This remarkable switching of regioselectivity is interpretable in terms of the pH difference of these 2 reaction mixtures (and the resultant difference in the structures of inclusion complexes). The aqueous KOH solution is strongly alkaline (pH > 14), whereas the KOAc solution is only mildly alkaline (pH ≃ 9.5). Accordingly, in the KOAc solution, the secondary hydroxyl groups of β-CD (pK_a ≃ 12) are in their neutral forms and thus cannot bind Pd(II) with sufficient strength. Under these conditions, the metal ion is almost freely moving around in the aqueous phase. Furthermore, these hydroxyl groups stably form an intramolecular ring of hydrogen bonds so that β-CD takes the canonical cylindrical structure to provide a cavity of its intrinsic size (6 to 8 Å diameter). There, indole must include the cavity perpendicularly (with its long axis parallel to the longitudinal axis of the cavity), not horizontally as in Fig. 4B. Its benzene ring is accommodated in the cavity, and the 5-membered heterocycle is placed near the rim. In this structure, the C3 position of indole is protected by the wall of cavity from the activation by the Pd(II) ion, which mostly exists in aqueous phase. As a result, the arylation dominantly proceeds at the C2 position, which remains unprotected from the wall of β-CD, exactly as was observed. In the KOH solution (pH > 14), however, the secondary hydroxyl groups of β-CD are mostly dissociated, and the intramolecular ring of hydrogen bonds is broken. Accordingly, β-CD takes a “flexibly opened structure”, in which the cavity is somewhat distorted and expanded to accommodate large guest molecules. Into this enlarged cavity, indole can horizontally include, as depicted in Fig. 4B. Under these conditions, the reaction is successfully C3 selective with the catalysis by the Pd(II) ion, which is fixed by the secondary alkoxide ions.
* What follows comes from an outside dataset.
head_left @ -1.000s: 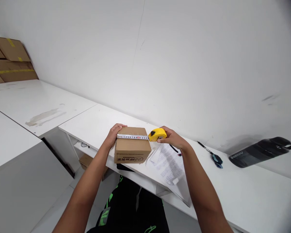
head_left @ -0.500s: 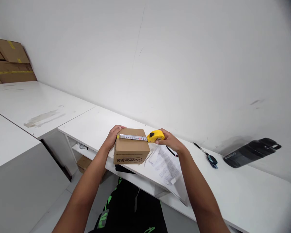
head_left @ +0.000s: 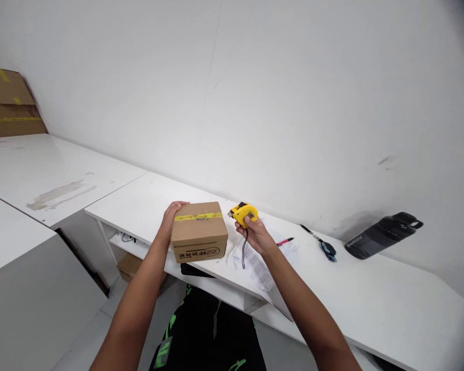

Catalytically active Pd(II)–β-CD complex for Suzuki–Miyaura cross-coupling reactions was prepared by mixing β-CD with Pd(OAc)₂ in NaOH solution [110]. Alternatively, Pd(OAc)₂ was mixed with β-CD, choline bromide, and 2,6-diaminopyridine [111]. A bimetallic catalytic site of phosphatase was mimicked by using γ-CD [112]. Two Zn(II) complexes were connected by a long flexible aliphatic linker. Only in the presence of γ-CD, these 2 Zn(II) complexes were fixed in close proximity through the inclusion of the linker portion to γ-CD and showed sufficient bimetallic cooperation for the hydrolysis of phosphoesters.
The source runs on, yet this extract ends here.